Segment Start: Recorded information

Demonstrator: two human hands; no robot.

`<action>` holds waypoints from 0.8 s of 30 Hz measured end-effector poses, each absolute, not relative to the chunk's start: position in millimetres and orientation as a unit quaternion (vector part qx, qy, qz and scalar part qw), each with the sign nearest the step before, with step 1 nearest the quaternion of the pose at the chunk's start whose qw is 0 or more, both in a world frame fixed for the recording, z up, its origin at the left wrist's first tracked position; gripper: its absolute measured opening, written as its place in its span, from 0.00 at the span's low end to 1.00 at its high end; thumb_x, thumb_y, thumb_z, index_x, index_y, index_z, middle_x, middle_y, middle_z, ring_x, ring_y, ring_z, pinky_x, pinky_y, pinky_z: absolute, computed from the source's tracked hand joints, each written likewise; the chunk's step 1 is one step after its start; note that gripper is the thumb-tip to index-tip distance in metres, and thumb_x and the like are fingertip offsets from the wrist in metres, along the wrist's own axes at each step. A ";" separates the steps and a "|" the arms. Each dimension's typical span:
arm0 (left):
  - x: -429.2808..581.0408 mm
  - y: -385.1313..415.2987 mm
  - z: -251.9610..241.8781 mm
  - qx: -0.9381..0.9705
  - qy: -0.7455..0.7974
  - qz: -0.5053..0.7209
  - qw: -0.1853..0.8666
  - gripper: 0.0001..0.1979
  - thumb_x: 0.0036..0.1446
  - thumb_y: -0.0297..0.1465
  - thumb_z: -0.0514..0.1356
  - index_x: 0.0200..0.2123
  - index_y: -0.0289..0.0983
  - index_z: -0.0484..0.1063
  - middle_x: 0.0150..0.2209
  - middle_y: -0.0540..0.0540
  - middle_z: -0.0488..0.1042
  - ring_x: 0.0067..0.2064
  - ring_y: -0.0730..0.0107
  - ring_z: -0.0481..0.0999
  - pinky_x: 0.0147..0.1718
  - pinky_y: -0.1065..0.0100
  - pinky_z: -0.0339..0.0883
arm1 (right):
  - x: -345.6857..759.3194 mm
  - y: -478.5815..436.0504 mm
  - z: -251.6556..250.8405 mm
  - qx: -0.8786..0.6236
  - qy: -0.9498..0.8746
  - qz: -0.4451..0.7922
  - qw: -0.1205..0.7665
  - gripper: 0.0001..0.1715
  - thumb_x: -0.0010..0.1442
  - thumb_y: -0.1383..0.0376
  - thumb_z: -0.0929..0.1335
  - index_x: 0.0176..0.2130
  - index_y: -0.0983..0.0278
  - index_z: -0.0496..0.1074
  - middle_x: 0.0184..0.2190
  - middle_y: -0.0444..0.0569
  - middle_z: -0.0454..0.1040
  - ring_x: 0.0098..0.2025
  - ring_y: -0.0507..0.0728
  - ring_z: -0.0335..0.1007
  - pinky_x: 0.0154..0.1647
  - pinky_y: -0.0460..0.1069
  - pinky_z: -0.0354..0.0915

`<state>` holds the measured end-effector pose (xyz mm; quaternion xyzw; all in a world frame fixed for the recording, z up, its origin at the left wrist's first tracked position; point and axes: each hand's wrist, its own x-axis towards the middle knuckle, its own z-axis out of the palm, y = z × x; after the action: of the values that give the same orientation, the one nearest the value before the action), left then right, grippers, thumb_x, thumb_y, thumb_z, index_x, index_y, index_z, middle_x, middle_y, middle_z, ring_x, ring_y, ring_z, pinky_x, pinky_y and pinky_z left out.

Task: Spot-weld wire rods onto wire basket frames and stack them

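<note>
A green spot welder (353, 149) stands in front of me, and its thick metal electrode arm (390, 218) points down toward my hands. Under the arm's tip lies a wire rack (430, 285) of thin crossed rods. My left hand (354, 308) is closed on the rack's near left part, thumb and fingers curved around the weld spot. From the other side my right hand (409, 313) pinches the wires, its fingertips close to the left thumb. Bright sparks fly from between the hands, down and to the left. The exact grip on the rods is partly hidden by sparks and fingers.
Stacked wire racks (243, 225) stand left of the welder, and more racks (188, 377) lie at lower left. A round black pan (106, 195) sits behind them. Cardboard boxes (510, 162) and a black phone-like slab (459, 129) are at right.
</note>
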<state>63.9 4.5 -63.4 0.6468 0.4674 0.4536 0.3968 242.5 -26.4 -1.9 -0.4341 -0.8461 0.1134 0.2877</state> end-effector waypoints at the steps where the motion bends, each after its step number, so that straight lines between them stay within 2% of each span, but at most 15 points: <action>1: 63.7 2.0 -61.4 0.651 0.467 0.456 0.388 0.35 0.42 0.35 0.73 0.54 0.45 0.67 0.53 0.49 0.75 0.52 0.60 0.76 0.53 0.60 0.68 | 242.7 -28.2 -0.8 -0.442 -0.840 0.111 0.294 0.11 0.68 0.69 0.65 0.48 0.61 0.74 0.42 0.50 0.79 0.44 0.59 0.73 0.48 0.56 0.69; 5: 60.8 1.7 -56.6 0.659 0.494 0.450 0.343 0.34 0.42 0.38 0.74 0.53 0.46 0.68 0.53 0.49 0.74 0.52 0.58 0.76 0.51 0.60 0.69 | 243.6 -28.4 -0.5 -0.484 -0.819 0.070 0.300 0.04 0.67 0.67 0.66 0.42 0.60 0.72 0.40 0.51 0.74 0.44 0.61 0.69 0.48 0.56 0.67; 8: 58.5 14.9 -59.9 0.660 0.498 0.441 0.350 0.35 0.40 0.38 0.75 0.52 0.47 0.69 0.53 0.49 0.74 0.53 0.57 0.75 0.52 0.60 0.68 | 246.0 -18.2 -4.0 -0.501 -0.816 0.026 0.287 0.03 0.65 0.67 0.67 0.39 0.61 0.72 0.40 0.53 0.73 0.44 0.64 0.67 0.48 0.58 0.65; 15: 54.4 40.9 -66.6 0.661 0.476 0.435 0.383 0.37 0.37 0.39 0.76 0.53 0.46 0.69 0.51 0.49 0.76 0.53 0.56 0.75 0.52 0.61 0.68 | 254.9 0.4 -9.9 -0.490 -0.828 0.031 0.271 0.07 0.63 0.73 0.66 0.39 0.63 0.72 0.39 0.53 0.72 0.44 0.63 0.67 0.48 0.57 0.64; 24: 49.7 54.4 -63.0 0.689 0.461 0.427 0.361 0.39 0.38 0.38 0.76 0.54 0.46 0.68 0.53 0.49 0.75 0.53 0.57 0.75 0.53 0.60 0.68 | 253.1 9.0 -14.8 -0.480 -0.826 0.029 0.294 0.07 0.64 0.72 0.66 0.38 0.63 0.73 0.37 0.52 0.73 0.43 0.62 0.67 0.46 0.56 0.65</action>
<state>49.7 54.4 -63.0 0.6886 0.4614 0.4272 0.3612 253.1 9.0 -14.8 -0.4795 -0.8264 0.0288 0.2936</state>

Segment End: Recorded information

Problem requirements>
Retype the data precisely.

Answer to this task>
Demonstrator: two human hands; no robot.

`<action>` holds waypoints from 0.8 s of 30 Hz measured end-effector poses, each absolute, not relative to the chunk's start: position in millimetres and orientation as a unit quaternion (vector part qx, qy, qz and scalar part qw), each with the sign nearest the step before, with step 1 nearest the quaternion of the pose at the chunk's start whose qw is 0 or more, both in a world frame fixed for the recording, z up, its origin at the left wrist's first tracked position; gripper: its absolute measured opening, written as its place in its span, from 0.00 at the span's low end to 1.00 at its high end; thumb_x, thumb_y, thumb_z, index_x, index_y, index_z, middle_x, middle_y, middle_z, ring_x, ring_y, ring_z, pinky_x, pinky_y, pinky_z: absolute, computed from the source's tracked hand joints, each written likewise; the chunk's step 1 is one step after its start; note that gripper is the thumb-tip to index-tip distance in metres, and thumb_x and the like are fingertip offsets from the wrist in metres, along the wrist's own axes at each step. A ";" separates the steps and a "|" the arms. Each dimension's typical span:
arm0 (left):
  - x: -429.2808..581.0408 mm
  - y: -385.1313..415.2987 mm
  - z: -251.9610..241.8781 mm
  - qx: -0.9381..0.9705
  - qy: -0.7455..0.7974
  - qz: -0.5053..0.7209
  - qw: -0.1853..0.8666
  - gripper: 0.0001..0.1979
  - thumb_x: 0.0036..0.1446
  - thumb_y: -0.0297..0.1465
  - thumb_z: -0.0514..0.1356
  - index_x: 0.0200..0.2123
  - index_y: -0.0289..0.0983
  - index_z: -0.0484..0.1063
  - middle_x: 0.0150..0.2209
  - middle_y: -0.0540..0.0540
  - middle_z: -0.0488..0.1042
  - ring_x: 0.0067..0.2064
  - ring_y: -0.0730..0.0107
  - ring_z: -0.0481..0.0999
  - pinky_x: 0.0147..0.1718
  - pinky_y: -0.1065..0.0100
  - pinky_z: -0.0339..0.0883
arm1 (right):
  - x: -345.6857..759.3194 mm
  - y: -478.5815..436.0504 mm
  - z: -251.6556..250.8405 mm
  - qx: -0.8786..0.6236
  - qy: -0.9498..0.8746
  - qz: -0.4451..0.7922
  - qw: -0.1205..0.7665
  - gripper: 0.0001..0.1715
  - thumb_x: -0.0010..0.1442
  - thumb_y: -0.1383..0.0376
  - thumb_z: -0.0929..0.1335
  - index_x: 0.0176..0.2130
  - index_y: -0.0983..0.0278
  - index_z: -0.0496..0.1074
  - middle_x: 0.0184..0.2190
  - middle_y: -0.0444..0.0569
  - middle_z: -0.0454..0.1040
  - ring_x: 0.0098..0.2025
  - ring_y: -0.0507..0.0728
  - ring_z: -0.0335..0.1007
  - pinky_x: 0.0154..0.1647
  - pinky_y: -0.0460..0.1069
  - pinky_z: -0.0354..0.0915

`<state>` holds the measured end-effector pose (xyz mm; quaternion xyzw; all in a world frame fixed for the recording, z up, its origin at the left wrist's first tracked position; point and axes: each hand's wrist, its own x-axis towards the middle knuckle, its own z-axis out of the palm, y = z × x; after the action: of the values that give the same orientation, the one nearest the value before the action), left then right, grippers, thumb_x, thumb_y, thumb_z, index_x, index_y, index_z, middle_x, middle_y, middle_z, ring_x, ring_y, ring_z, pinky_x, pinky_y and pinky_z left out.

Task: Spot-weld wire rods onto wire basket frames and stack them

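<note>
A green spot welder (353, 149) stands in front of me, and its thick metal electrode arm (390, 218) points down toward my hands. Under the arm's tip lies a wire rack (430, 285) of thin crossed rods. My left hand (354, 308) is closed on the rack's near left part, thumb and fingers curved around the weld spot. From the other side my right hand (409, 313) pinches the wires, its fingertips close to the left thumb. Bright sparks fly from between the hands, down and to the left. The exact grip on the rods is partly hidden by sparks and fingers.
Stacked wire racks (243, 225) stand left of the welder, and more racks (188, 377) lie at lower left. A round black pan (106, 195) sits behind them. Cardboard boxes (510, 162) and a black phone-like slab (459, 129) are at right.
</note>
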<state>63.9 4.5 -63.4 0.6468 0.4674 0.4536 0.3968 242.5 -26.4 -1.9 -0.4341 -0.8461 0.1134 0.2877</state> end-effector waypoints at the steps where the motion bends, each after its step number, so that straight lines between them stay within 2% of each span, but at most 15 points: <action>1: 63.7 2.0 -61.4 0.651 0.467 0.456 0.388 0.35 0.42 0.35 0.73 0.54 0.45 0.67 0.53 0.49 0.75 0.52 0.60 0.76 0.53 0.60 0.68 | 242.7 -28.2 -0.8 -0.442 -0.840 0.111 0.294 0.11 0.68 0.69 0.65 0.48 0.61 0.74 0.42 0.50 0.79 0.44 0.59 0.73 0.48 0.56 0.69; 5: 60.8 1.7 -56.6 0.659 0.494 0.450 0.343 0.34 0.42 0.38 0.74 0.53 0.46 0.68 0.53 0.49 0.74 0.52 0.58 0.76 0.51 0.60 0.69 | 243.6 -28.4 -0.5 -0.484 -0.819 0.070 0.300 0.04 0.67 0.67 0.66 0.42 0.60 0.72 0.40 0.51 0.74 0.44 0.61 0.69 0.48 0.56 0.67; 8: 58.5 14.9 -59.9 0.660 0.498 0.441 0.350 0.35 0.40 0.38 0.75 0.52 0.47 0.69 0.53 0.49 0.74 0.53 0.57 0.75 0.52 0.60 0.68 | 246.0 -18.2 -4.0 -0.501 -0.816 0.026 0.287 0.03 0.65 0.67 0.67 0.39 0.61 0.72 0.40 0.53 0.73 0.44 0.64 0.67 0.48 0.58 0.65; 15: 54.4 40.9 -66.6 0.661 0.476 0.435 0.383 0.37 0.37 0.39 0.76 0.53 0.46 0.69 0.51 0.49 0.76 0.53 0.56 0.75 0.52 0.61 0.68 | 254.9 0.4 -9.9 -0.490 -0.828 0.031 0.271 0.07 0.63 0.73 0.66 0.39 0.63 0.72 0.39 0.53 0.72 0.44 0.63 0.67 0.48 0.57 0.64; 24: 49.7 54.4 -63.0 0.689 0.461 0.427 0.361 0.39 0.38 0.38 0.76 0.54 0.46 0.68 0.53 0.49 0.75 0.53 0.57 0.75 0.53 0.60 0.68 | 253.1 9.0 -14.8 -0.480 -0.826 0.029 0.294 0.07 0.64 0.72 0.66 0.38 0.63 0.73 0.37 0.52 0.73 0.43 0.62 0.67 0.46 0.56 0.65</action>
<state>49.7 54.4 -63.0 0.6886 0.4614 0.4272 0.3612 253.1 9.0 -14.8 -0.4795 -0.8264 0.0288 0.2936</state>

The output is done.